Another instalment in our irregular series of items you may have missed. Let’s start, as usual, with the more nerdy stuff, but today with a cartoon …
An interesting cartoon form XKCD which shows the relative (angular) sizes of various celestial objects compared with ground-based ones.
Brooke Borel on all the possible uses for cadavers and why she wants her body cut up for science
Unlike our hunter-gatherer forebears we aren’t great insect eaters. Maybe we should be as they are surprisingly nutritious. Here are seven insects we may be eating in the future. I still think I want them cooked first.
So following on from faecal transplants, scientists are now beginning to make progress on putting a mix of faecal bacteria in a pill. I think I could swallow that.
Only slightly less worryingly, someone somewhere ate a dead shrew in the interests of science. Another curiosity from the IgNobel Awards.
The octopus is weird, surprisingly intelligent and mischievous. Wired investigates.
Another interesting piece, this from the New York Times, on why superstitions may make sense after all.
Christie Aschwanden writing in the Washington Post, looks at the problems with mammograms for all and why she has decided to opt out. Yep, this is the age-old problem with screening: it picks up far too many false positives and leads to over-treatment.
So why are pregnant women warned to stay clear of just about everything? Well there might be a risk, but we really don’t know.
Another Guardian piece this time suggesting that breastfeeding, and indeed the effects of motherhood on the normal (ie. any and every) female body, won’t be treated as normal until photographers and the media are much more open about showing photographs of the same.
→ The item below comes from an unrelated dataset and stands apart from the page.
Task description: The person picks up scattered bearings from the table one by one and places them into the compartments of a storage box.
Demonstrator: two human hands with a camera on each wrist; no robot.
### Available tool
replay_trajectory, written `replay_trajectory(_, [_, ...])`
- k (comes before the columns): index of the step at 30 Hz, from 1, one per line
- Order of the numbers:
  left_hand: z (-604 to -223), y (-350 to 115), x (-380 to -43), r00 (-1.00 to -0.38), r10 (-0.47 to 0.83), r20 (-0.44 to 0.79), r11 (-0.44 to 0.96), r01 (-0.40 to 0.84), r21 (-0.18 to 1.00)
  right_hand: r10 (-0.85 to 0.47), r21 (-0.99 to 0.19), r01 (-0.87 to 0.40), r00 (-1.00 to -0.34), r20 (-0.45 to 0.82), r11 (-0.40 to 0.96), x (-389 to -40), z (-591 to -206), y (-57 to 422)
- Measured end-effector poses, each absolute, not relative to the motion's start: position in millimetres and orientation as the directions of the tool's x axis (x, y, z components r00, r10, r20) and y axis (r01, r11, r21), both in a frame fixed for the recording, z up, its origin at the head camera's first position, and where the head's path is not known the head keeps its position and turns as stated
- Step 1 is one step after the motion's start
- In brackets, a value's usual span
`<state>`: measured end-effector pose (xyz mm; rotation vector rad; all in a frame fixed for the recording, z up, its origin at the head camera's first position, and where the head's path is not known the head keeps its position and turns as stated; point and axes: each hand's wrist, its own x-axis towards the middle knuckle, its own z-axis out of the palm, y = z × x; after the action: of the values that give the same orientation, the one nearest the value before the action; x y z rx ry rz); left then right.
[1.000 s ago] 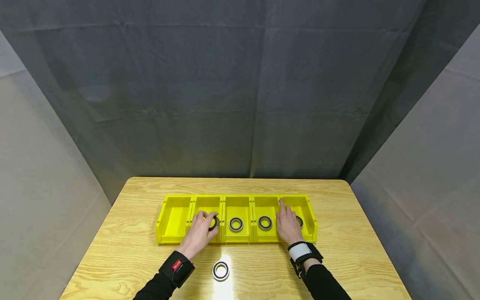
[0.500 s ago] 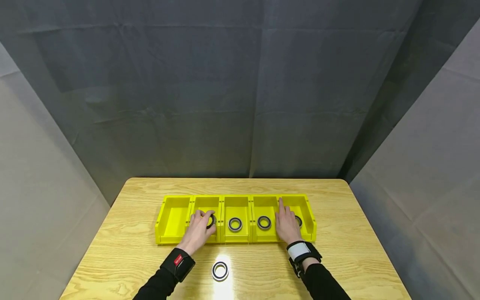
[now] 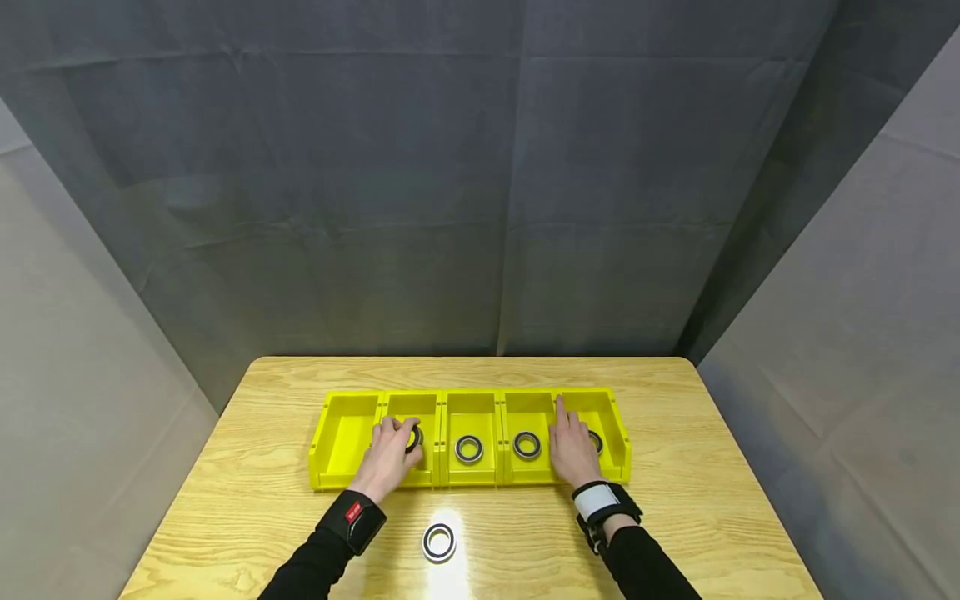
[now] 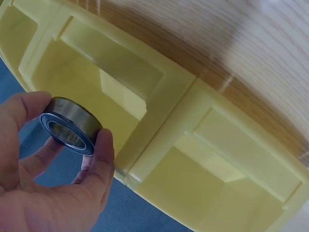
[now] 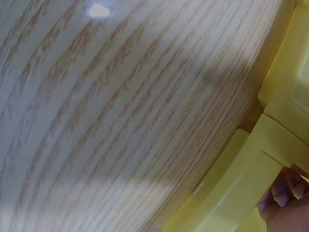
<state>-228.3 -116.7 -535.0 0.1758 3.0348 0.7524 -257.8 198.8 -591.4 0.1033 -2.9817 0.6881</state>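
Observation:
In the head view, a row of yellow bins (image 3: 348,437) stands across the wooden table. My left hand (image 3: 386,460) is over the second bin from the left and pinches a ball bearing (image 4: 78,117) between thumb and fingers, tilted in the left wrist view. On the divider between the two rightmost bins rests my right hand (image 3: 574,452), its index finger straight along the top. Part of that hand (image 5: 289,208) shows behind the bin wall in the right wrist view. One bearing (image 3: 458,451) lies in the middle bin, another (image 3: 517,447) in the fourth. The right hand partly covers a bearing (image 3: 599,442) in the fifth.
Another bearing (image 3: 427,547) lies flat on the table (image 3: 225,533) in front of the bins, between the forearms. Behind the table hangs a dark grey cloth (image 3: 390,208), with paler cloths (image 3: 862,333) at both sides.
My left hand has moved slightly left with the bearing, still over the second bin. The right hand stays on the divider, and the view has shifted a little.

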Motion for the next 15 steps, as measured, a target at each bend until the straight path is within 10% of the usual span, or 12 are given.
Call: replay_trajectory(15, [-524.4,-123.7,-232.9,-0.993,0.113,0.028,0.880,0.113,0.462,-0.054,-0.425,-0.087,-0.995,0.089,0.901,-257.9,-591.8,198.9])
Yes, indeed, and the same goes for the rest of our bodies — male as well as female.
And let’s also be clear that motherhood is no rest cure. Here’s one guy who is upset that everyone thinks his stay-at-home-and-look-after-the-kids wife doesn’t do anything.
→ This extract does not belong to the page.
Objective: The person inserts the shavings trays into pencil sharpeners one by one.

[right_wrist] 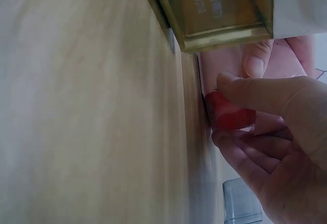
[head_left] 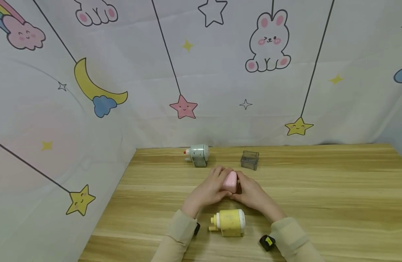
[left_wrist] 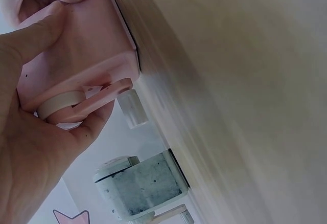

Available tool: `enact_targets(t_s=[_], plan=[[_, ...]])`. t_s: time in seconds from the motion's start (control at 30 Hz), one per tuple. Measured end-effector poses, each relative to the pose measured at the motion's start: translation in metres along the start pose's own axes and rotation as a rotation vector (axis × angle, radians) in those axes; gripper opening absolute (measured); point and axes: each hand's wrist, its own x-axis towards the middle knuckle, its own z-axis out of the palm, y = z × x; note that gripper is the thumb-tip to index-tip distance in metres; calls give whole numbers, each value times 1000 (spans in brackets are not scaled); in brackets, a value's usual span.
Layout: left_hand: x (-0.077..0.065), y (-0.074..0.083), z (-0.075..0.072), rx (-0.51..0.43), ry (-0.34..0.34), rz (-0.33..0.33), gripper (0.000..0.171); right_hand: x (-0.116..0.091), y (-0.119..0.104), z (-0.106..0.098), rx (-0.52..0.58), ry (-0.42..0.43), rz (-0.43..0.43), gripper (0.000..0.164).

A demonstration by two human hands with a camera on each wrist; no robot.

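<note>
Between both hands, a pink crank pencil sharpener [head_left: 230,182] stays low at the wooden tabletop. My left hand [head_left: 205,189] grips its body, fingers around the far side and the thumb along the near side. Its crank [left_wrist: 104,101] with a pale knob shows in the left wrist view. My right hand [head_left: 253,193] pinches a red see-through drawer [right_wrist: 230,112] at the sharpener's other end, thumb on one side and fingers on the other. How far the drawer sits inside the body is hidden by the fingers.
A yellow crank sharpener [head_left: 231,222] stands nearer, between the forearms. Toward the back are a grey-green sharpener [head_left: 199,154] and a clear grey drawer [head_left: 249,160]. Small black devices [head_left: 267,242] sit by the cuffs. A patterned white cloth [head_left: 220,83] hangs behind the table.
</note>
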Motion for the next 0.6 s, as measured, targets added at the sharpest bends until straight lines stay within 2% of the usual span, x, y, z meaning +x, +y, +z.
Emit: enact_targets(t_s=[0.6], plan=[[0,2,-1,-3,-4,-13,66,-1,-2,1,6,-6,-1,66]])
Now we’ll change track. The former railways minister Tom Harris (Labour, Glasgow South) wants the government to “invest in the daily hell of commuting, not HS2” which seems to make sense to me.

So from the ridiculous to the crazy … It’s a slightly old link but here’s a piece about the Codex Seraphinianus, a modern day Voynich Manuscript.
How and why do words become unusable and an investigation of auto-antonyms.
Have you ever wondered how cats see the world? Well scientists have been working it out. Here are some examples.
And finally bizarreness of the month. Fukushima Industries just made a very unfortunate branding choice. Surely has to be a candidate for a sporting mascot!? Enjoy!